Alerte Forte pluie : où est passé le BNGRC ? L’institution censée anticiper continue d’arriver après la catastrophe

La gazette de la grande île
01/12/20252 minute read
Le BNGRC nouvelle version ressemble exactement à l’ancien. Même réflexe : attendre que le mal frappe, puis débarquer en retard, avec quelques sacs de riz, comme si cela suffisait à se dédouaner de l’absence d’anticipation

Deux semaines d’alerte vigilance forte pluie. Deux semaines.
Et pendant que Météo Madagascar multiplie les bulletins alarmants, que des inondations frappent plusieurs régions, que des éboulements emportent des vies, que la foudre tue… le Bureau National de Gestion des Risques et Catastrophe (BNGRC) demeure silencieux.
Muet. Invisible. Absent.

Mais où est le BNGRC ? Que fait-il ?
La population attend au moins une parole, une orientation, un plan d’action. Rien. Le vide total.

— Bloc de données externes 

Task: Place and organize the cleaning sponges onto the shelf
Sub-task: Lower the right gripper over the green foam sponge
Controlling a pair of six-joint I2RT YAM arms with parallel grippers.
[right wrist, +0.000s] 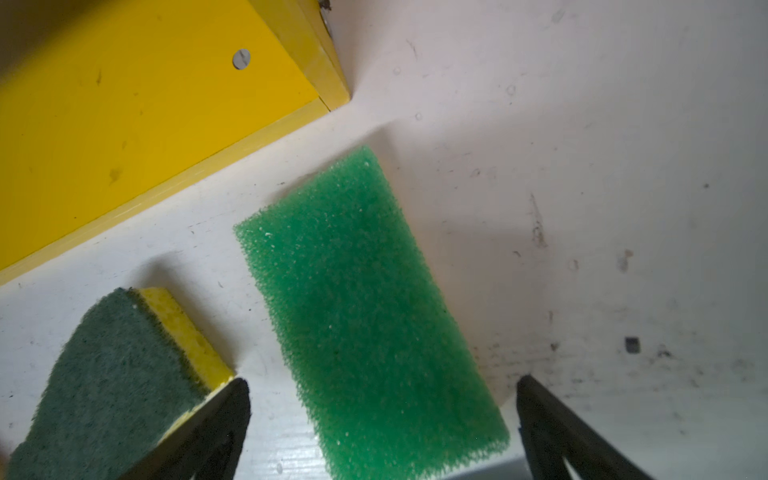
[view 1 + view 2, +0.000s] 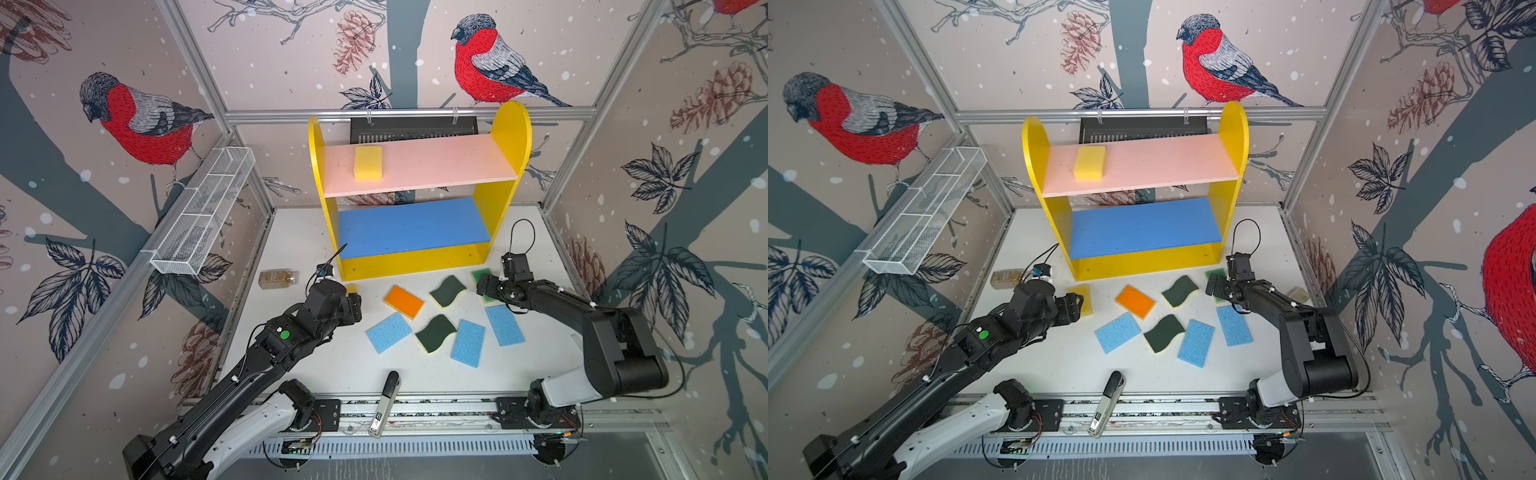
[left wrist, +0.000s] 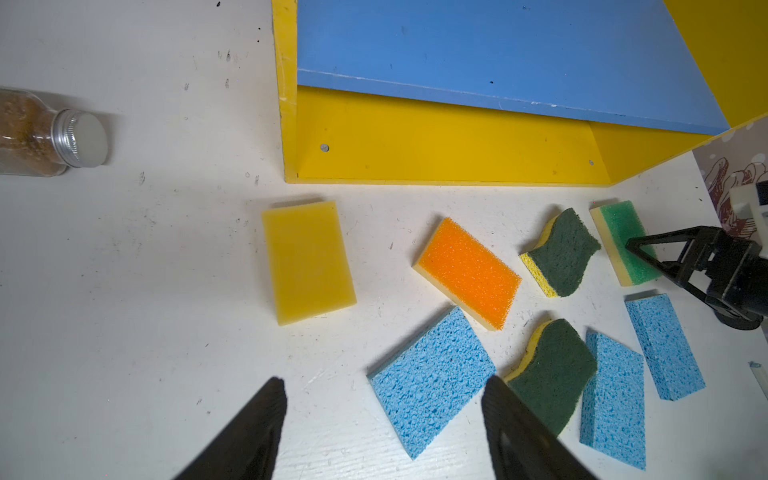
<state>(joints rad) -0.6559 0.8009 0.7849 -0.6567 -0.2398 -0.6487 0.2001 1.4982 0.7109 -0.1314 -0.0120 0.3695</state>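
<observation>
Eight of the nine cleaning sponges lie loose on the table (image 2: pixel 332 374) just in front of the shelf (image 2: pixel 509 137). The ninth, a yellow block (image 2: pixel 368 163), sits on the pink upper board (image 2: pixel 436 166).

All look light, soft and squashy, so a firm pinch would likely dent them rather than slip, and the coarse scouring tops should grip well. The thin light blue sponges (image 2: pixel 468 343) offer little edge height and would probably need fingertips pressed right down to the table.

The green-topped sponge (image 1: pixel 365 316) lies flat between the spread jaws of the right gripper (image 1: pixel 383 384), which holds nothing. Its long sides look the natural place to take hold. A dark green wavy-edged sponge (image 1: pixel 116 374) lies just beside one finger and could get nudged. The left gripper (image 3: pixel 382 415) is likewise spread and empty, near the second yellow block (image 3: pixel 308 262).

In both top views the grippers cover most of those two sponges. Whether the right fingertips touch the table cannot be told. The bottle (image 3: pixel 41 133) is cut off in the left wrist view.
</observation>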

On nous parle de changement, de réforme, de modernisation… mais sur le terrain, rien n’a changé. Le BNGRC nouvelle version ressemble exactement à l’ancien. Même réflexe : attendre que le mal frappe, puis débarquer en retard, avec quelques sacs de riz, comme si cela suffisait à se dédouaner de l’absence d’anticipation.

Pourtant, anticiper, c’est précisément leur premier rôle.
Pas compter les morts après.
Pas distribuer du vivre après.
Pas jouer au pompier quand tout a déjà brûlé.

Les épisodes cycloniques de ces dernières années l’ont déjà montré : chaque fois, le BNGRC est devancé par les évènements. Aucune préparation, aucune mobilisation précoce, aucune communication de prévention. La Gazette de la Grande Île l’avait déjà pointé du doigt : une institution qui réagit toujours trop tard, presque jamais à temps.
Aujourd’hui encore, même constat, même inertie, même manque de leadership.

Pendant que les eaux montent, pendant que les routes s’effondrent, pendant que des familles disparaissent sous les glissements de terrain, le BNGRC reste une ombre, un sigle censé rassurer mais qui n’apparaît qu’après le chaos.

La question n’est plus seulement “où est le BNGRC ?”
La vraie question est : à quoi sert-il s’il ne fait rien quand la catastrophe est en train d’arriver ?

Madagascar mérite une gestion des risques digne de ce nom. Pas une institution spectatrice d’un pays qui se noie.